__Action item__. Each line from the one holding "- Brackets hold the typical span" to the end of the data below must be output verbatim, with no other lines.

__Raw data__.
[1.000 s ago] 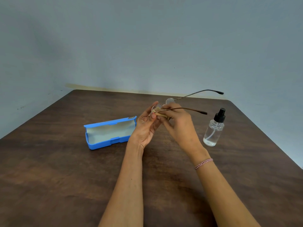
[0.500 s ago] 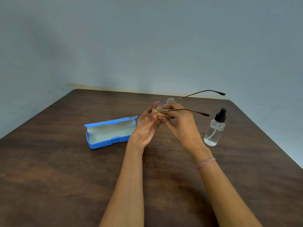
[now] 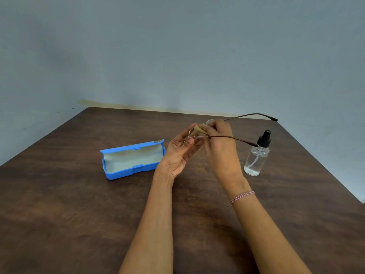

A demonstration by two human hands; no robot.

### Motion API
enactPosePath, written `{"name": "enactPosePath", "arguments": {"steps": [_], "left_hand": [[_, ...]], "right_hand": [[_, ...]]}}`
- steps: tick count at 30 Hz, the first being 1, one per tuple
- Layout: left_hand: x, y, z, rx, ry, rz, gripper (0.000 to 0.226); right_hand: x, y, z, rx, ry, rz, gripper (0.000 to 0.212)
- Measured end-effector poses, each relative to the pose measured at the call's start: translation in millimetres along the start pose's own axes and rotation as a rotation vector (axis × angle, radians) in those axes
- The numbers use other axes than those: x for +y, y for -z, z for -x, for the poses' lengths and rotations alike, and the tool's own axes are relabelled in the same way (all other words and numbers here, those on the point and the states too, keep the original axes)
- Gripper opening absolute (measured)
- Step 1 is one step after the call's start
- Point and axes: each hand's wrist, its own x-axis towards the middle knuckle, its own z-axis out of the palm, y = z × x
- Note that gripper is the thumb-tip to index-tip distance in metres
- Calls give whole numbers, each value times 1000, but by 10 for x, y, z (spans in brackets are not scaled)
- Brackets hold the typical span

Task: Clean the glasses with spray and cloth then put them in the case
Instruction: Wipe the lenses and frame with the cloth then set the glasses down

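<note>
Your left grip (image 3: 178,153) pinches glasses (image 3: 209,122) above tabletop (image 3: 79,204). Right grip (image 3: 221,149) pinches tan cloth (image 3: 200,130), now slid higher on lens. Wiping continues; open blue case (image 3: 132,160) waits left.

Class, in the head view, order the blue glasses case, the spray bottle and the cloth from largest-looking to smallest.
1. blue glasses case
2. spray bottle
3. cloth, bunched and only partly visible, so its full size is unsure.
</note>
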Motion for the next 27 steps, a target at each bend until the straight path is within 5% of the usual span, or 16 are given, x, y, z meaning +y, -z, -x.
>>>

__Written solution__.
- Brackets hold the typical span

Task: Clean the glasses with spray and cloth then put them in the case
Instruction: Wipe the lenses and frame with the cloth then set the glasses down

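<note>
Your left grip (image 3: 178,153) pinches glasses (image 3: 209,122) above tabletop (image 3: 79,204). Right grip (image 3: 221,149) pinches tan cloth (image 3: 200,130), now slid higher on lens. Wiping continues; open blue case (image 3: 132,160) waits left.

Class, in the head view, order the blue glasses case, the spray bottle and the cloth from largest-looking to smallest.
1. blue glasses case
2. spray bottle
3. cloth, bunched and only partly visible, so its full size is unsure.
</note>
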Motion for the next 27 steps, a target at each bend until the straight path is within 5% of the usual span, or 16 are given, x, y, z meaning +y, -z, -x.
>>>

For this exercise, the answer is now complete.